There are many hobbies out there. All bidding for your time. Most are summer hobbies, so what do you do in the winter when it's wet, cold and snowing? What about when stress is at it's peak and you need to find a way to release it, what do you do then? Part of the challenge with starting a new hobby is the fear of doing it wrong. Children don't have that hang-up, they just go on and do it. Adults are the ones that teach them, that they are no good, or lousy or bad at something, children don't know it, the learn it. The next question then is are you willing to unlearn it? Are you willing to considers starting something new, that you don't need to worry about doing it right or wrong, but just doing it? consider that you can put a pile of glass together and melt it really really hot and it form a new masterpiece. It could happen you know.
Glass fusion may just be the right pick for you. It only requires, heat, glass and your imagination. Yes, there are a few tools, most of which you probably have around the house, but all in all you don't need to have thousands of dollars worth of supplies. You just need your mind and a willingness to try something new. The hang-up that you might do it wrong doesn't exist, because you can't do it wrong. Consider it to be a giant experiment, to see what happens when you layer glass, or how close you can put pieces of glass to an edge and it melt together. Or what would happen if you layered glass and when it melted, it fused and what then? Did it do something unexpected? Did you like it or not? Just because you don't like the way something turns out doesn't mean someone else isn't going to love it! Remember, you can't fail with glass art. You can only not do it!

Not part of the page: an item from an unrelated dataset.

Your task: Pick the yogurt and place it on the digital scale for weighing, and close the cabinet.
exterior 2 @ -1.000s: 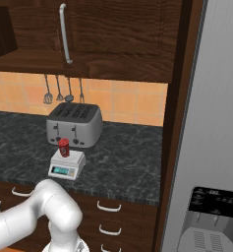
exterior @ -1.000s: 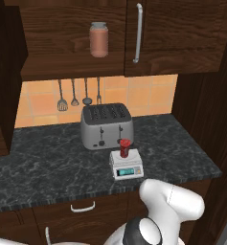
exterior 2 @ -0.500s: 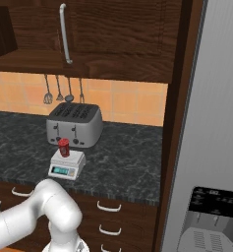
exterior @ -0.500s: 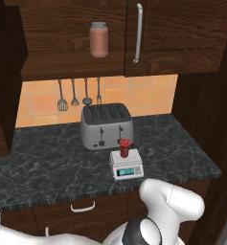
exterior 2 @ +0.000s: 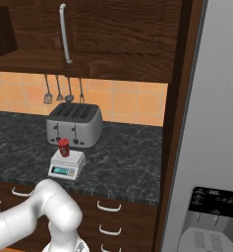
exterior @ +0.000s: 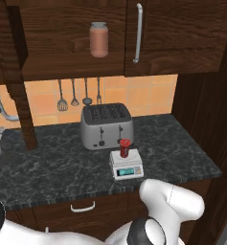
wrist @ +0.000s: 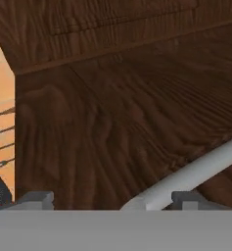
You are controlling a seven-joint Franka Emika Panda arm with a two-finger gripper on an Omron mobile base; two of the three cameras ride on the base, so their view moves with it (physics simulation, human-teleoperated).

What is glass art, more exact, what is glass fusing? Well, in Wikipeida it's explained this way: Glass fusing is the technique used to join glass pieces together by partly melting the glass using high temperatures. The heating is commonly undertaken in an electric kiln. Instead of fitting glass together using a lead solder, two or more pieces of glass are laid on top of or overlapped on each other and are fired at temperatures ranging from 1100 to 1600 degrees Fahrenheit (750 to 850 degrees Celsius). It is important to realize that glasses with different coefficients of expansion cannot be fused together - upon cooling or after a certain period of time, the fused piece will crack. Many people who work in glass fusing restrict themselves to one brand of glass (e.g. Bullseye, Uroborus, Baoli) which is guaranteed to be compatible with any other glass from the range of fusible glass offered by that particular maker.